*** Block opens ***

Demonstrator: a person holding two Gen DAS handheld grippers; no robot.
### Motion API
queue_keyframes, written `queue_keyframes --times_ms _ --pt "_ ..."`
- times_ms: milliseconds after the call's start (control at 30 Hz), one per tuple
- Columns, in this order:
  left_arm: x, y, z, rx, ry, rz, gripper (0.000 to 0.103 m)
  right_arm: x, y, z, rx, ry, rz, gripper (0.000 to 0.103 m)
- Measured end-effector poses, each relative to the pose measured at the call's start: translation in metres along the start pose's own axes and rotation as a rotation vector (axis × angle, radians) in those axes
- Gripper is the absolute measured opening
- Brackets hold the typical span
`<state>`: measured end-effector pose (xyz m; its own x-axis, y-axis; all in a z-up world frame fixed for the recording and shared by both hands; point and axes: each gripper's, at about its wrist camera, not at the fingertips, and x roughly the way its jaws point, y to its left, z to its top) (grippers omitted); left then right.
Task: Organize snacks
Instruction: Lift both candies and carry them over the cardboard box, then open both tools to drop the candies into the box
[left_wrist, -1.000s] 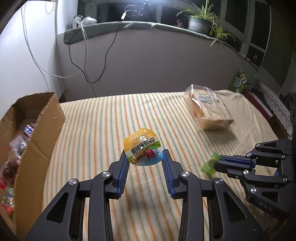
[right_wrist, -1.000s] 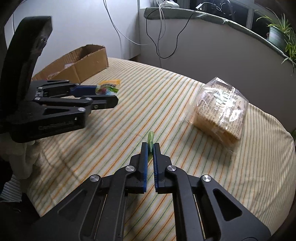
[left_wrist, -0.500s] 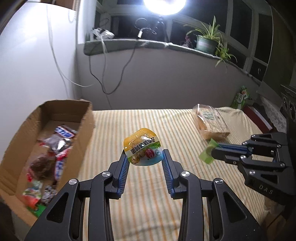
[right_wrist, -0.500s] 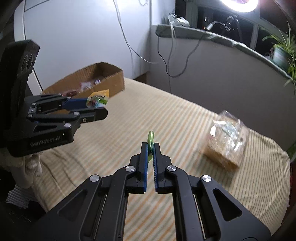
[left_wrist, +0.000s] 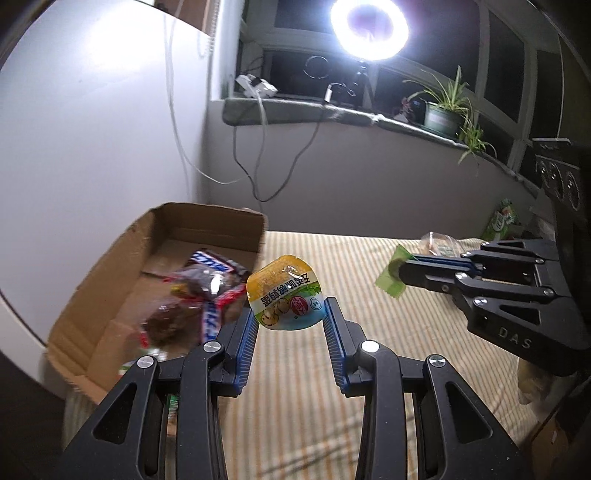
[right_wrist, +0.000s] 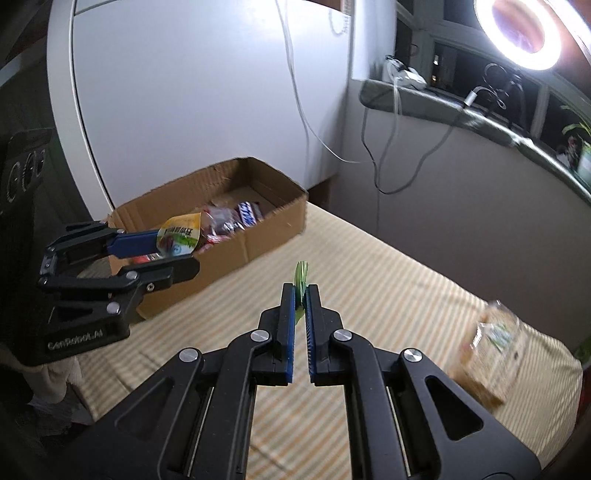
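My left gripper (left_wrist: 289, 312) is shut on a yellow jelly cup (left_wrist: 285, 292) with a printed lid, held in the air beside the right wall of a cardboard box (left_wrist: 207, 225). From the right wrist view the same cup (right_wrist: 180, 235) hangs over the box's near wall (right_wrist: 258, 236). The box holds several wrapped snacks (left_wrist: 207, 280). My right gripper (right_wrist: 301, 291) is shut on a thin green packet (right_wrist: 301, 275), seen edge-on; in the left wrist view this packet (left_wrist: 391, 271) sticks out of the right gripper's tips above the striped tablecloth (left_wrist: 314, 406).
A clear bag of bread (right_wrist: 491, 354) lies at the table's far right. The box stands at the table's left edge against a white wall. A ring light (left_wrist: 369, 27), cables and a potted plant (left_wrist: 443, 110) sit on the windowsill behind. A green pack (left_wrist: 502, 219) lies beyond the table.
Both grippers rose and swung left towards the cardboard box, each still gripping its snack. The box interior has come into view and the bread bag has slid to the far right.
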<state>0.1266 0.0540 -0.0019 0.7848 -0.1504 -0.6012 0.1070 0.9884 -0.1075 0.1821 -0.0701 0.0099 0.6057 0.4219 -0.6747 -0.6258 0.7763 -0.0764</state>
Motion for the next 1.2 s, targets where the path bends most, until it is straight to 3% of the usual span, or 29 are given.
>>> queue_keyframes --times_ms 567,1200 --pt "-0.017 0.058 -0.010 -0.074 -0.007 0.081 0.034 0.051 0.062 0.062 -0.092 -0.019 0.076 0.005" --pt "-0.013 0.086 -0.018 -0.120 0.018 0.112 0.034 0.102 0.093 0.077 -0.108 0.049 0.147 0.005"
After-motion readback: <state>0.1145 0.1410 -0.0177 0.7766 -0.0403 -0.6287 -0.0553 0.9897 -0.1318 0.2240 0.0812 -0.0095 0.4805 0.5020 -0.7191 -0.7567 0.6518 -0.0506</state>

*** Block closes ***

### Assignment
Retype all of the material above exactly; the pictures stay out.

### Output for this exercise
Demonstrator: a person holding two Gen DAS handheld grippers; no robot.
### Motion API
queue_keyframes, written `queue_keyframes --times_ms _ --pt "_ ..."`
- times_ms: milliseconds after the call's start (control at 30 Hz), one per tuple
- Columns, in this order:
  left_arm: x, y, z, rx, ry, rz, gripper (0.000 to 0.103 m)
  right_arm: x, y, z, rx, ry, rz, gripper (0.000 to 0.103 m)
- Measured end-effector poses, each relative to the pose measured at the call's start: translation in metres along the start pose's own axes and rotation as a rotation vector (axis × angle, radians) in those axes
- Gripper is the absolute measured opening
- Brackets hold the typical span
`<state>`: measured end-effector pose (xyz m; its own x-axis, y-axis; all in a z-up world frame fixed for the recording and shared by both hands; point and axes: each gripper's, at about its wrist camera, not at the fingertips, and x roughly the way its jaws point, y to its left, z to its top) (grippers omitted); left then right.
Task: Organize snacks
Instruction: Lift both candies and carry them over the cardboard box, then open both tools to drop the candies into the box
[left_wrist, -1.000s] 
[right_wrist, -1.000s] 
[left_wrist, -0.500s] 
[right_wrist, -0.500s] 
[left_wrist, +0.000s] 
[right_wrist, +0.000s] 
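My left gripper (left_wrist: 289, 312) is shut on a yellow jelly cup (left_wrist: 285, 292) with a printed lid, held in the air beside the right wall of a cardboard box (left_wrist: 207, 225). From the right wrist view the same cup (right_wrist: 180, 235) hangs over the box's near wall (right_wrist: 258, 236). The box holds several wrapped snacks (left_wrist: 207, 280). My right gripper (right_wrist: 301, 291) is shut on a thin green packet (right_wrist: 301, 275), seen edge-on; in the left wrist view this packet (left_wrist: 391, 271) sticks out of the right gripper's tips above the striped tablecloth (left_wrist: 314, 406).
A clear bag of bread (right_wrist: 491, 354) lies at the table's far right. The box stands at the table's left edge against a white wall. A ring light (left_wrist: 369, 27), cables and a potted plant (left_wrist: 443, 110) sit on the windowsill behind. A green pack (left_wrist: 502, 219) lies beyond the table.
Both grippers rose and swung left towards the cardboard box, each still gripping its snack. The box interior has come into view and the bread bag has slid to the far right.
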<state>0.1266 0.0540 -0.0019 0.7848 -0.1504 -0.6012 0.1070 0.9884 -0.1075 0.1821 -0.0701 0.0099 0.6057 0.4219 -0.6747 -0.6258 0.7763 -0.0764</state>
Motion for the next 1.2 s, targets where the path bends most, until it is straight to 3% of the usual span, or 29 are given.
>>> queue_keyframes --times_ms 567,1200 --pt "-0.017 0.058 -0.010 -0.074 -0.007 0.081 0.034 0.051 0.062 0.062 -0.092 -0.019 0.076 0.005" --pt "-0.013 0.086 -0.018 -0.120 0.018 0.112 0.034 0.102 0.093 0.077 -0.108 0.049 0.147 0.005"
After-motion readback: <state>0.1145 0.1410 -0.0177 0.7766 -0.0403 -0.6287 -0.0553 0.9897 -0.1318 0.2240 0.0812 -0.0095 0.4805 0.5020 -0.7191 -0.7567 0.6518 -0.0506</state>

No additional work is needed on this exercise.